* [Exercise objective]:
Set down exactly the lines below between the line holding "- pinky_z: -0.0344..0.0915" and the line holding "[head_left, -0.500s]", inclusive; no other line belongs in the answer.

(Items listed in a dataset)

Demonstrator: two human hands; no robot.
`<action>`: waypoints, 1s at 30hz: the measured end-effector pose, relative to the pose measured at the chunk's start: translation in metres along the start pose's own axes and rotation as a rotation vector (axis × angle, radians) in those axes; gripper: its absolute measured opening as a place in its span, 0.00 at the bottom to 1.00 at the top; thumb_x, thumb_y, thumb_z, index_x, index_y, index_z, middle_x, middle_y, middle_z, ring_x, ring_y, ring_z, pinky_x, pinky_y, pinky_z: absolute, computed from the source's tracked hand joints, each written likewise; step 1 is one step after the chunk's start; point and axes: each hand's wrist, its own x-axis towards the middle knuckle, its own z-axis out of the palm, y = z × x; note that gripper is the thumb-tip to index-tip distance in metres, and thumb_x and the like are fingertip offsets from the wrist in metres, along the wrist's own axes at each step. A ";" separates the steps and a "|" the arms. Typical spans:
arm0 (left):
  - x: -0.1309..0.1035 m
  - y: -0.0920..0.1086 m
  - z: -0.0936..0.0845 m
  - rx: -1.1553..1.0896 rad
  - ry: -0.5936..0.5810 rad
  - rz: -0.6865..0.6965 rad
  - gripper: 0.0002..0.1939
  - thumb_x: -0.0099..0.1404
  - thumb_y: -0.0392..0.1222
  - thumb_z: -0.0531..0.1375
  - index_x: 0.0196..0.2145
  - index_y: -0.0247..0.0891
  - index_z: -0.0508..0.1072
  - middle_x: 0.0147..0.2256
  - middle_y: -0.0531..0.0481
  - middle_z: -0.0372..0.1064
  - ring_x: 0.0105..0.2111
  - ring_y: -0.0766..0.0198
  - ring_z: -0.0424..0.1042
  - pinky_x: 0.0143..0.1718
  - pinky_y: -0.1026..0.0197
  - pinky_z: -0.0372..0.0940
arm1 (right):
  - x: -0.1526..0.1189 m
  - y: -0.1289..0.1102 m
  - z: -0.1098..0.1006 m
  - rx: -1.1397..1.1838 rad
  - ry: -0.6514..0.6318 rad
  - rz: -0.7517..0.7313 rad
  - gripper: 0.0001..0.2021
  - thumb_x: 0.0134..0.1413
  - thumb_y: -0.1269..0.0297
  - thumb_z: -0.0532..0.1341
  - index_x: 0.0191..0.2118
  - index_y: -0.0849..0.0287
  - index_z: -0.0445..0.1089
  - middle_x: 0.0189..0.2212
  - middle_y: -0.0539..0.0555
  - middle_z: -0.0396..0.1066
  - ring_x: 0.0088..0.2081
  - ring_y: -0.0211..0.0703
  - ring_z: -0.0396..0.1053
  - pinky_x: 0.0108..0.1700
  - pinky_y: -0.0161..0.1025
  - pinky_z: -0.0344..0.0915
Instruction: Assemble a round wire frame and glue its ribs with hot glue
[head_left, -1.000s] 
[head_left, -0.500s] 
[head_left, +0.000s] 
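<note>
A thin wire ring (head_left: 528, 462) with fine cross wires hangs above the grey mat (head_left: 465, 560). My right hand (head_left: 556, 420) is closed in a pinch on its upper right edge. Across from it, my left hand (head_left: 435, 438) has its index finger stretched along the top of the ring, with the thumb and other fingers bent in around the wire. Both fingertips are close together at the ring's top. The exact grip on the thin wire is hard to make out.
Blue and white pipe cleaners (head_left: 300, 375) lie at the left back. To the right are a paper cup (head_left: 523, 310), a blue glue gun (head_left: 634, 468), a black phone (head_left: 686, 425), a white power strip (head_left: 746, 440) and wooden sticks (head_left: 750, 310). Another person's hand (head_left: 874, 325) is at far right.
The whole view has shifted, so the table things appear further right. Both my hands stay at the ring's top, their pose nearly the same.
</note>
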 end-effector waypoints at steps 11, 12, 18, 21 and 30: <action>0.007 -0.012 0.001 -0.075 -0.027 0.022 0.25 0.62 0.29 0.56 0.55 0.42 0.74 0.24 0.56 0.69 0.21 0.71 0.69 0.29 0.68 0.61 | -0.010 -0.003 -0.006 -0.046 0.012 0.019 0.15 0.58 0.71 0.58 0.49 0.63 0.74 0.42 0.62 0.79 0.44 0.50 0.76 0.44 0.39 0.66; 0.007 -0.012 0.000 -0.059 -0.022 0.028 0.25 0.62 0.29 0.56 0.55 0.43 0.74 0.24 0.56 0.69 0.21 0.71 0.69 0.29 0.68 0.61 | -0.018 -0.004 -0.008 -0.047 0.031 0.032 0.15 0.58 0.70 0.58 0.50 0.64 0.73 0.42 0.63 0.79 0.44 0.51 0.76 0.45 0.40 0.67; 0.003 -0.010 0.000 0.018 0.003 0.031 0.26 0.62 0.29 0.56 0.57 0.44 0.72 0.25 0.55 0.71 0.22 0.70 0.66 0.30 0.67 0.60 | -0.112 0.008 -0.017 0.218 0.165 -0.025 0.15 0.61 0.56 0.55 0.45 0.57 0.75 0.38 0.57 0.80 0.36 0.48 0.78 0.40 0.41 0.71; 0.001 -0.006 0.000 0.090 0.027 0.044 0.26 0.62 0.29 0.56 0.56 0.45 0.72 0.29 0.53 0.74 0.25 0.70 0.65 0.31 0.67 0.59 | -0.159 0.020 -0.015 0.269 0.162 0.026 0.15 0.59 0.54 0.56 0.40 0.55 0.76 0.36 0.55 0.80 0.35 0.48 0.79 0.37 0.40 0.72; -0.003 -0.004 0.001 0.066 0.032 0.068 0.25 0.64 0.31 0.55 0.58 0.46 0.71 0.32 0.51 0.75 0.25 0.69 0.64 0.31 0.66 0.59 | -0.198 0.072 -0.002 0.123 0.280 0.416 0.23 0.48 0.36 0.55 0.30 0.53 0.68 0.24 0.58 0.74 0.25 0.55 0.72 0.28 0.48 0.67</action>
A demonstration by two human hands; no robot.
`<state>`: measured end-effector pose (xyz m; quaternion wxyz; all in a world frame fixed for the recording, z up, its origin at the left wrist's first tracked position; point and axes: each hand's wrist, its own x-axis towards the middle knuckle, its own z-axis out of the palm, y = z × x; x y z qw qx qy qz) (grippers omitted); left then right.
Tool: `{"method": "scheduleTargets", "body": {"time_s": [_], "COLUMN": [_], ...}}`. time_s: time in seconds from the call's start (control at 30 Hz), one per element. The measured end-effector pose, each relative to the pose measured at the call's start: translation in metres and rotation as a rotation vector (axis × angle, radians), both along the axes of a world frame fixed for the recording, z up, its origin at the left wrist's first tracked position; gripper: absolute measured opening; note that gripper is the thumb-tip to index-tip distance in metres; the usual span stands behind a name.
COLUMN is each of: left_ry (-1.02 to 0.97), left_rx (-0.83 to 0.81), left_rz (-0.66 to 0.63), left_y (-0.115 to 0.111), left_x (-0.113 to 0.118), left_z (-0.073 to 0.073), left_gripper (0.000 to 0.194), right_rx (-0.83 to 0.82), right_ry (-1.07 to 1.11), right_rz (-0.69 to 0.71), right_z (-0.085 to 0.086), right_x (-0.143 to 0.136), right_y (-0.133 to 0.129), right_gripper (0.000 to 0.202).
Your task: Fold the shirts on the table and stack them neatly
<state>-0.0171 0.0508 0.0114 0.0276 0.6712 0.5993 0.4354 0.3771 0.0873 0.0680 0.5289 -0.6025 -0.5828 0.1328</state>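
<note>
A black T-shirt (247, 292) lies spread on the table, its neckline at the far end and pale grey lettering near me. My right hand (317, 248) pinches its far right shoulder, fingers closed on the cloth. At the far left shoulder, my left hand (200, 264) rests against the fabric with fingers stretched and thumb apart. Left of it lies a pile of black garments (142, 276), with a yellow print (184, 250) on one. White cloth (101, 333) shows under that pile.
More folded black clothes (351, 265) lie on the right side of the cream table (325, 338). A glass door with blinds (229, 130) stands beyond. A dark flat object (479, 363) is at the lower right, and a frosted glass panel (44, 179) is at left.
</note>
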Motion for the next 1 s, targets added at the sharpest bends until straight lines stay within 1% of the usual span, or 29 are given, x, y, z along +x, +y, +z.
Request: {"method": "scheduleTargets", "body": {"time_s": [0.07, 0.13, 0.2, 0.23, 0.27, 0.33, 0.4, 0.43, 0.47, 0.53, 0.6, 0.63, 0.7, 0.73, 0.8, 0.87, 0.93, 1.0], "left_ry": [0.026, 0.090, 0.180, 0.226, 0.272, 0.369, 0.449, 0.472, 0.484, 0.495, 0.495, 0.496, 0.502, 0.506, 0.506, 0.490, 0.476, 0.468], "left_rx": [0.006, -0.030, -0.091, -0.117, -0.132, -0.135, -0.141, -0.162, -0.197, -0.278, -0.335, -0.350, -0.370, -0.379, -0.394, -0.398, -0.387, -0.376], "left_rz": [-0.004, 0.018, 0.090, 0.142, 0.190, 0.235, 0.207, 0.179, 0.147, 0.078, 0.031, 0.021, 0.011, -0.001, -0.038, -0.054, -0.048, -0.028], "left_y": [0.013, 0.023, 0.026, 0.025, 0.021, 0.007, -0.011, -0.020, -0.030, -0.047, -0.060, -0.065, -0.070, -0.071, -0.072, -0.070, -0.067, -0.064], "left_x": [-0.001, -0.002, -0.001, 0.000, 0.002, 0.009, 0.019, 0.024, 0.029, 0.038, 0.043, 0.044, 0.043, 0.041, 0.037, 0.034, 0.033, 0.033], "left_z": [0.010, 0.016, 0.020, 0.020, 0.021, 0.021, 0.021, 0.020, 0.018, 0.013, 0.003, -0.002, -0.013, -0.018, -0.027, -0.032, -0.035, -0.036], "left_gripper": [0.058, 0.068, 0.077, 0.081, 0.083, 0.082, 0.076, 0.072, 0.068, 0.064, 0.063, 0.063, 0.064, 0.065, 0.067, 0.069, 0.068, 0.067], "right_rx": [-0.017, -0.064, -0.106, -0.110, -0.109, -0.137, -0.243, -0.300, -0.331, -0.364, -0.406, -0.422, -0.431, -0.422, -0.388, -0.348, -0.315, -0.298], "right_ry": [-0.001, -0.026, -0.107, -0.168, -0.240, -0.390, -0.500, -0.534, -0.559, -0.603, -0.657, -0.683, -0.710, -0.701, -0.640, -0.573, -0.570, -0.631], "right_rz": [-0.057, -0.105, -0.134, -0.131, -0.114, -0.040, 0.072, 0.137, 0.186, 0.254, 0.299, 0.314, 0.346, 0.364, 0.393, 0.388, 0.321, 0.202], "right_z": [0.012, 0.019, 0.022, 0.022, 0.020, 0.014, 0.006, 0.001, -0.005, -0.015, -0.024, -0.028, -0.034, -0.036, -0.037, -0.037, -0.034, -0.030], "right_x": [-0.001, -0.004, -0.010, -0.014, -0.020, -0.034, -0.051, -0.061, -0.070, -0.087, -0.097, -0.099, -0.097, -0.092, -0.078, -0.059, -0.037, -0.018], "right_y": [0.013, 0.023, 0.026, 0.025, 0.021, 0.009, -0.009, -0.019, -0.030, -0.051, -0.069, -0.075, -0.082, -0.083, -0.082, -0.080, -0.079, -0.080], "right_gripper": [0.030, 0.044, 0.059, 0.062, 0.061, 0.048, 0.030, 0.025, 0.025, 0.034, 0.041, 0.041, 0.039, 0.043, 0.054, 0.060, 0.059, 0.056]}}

* [Written answer]:
  - pinky_z: -0.0344..0.0915
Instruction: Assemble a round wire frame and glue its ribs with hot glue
[head_left, -1.000s] 
[head_left, -0.500s] 

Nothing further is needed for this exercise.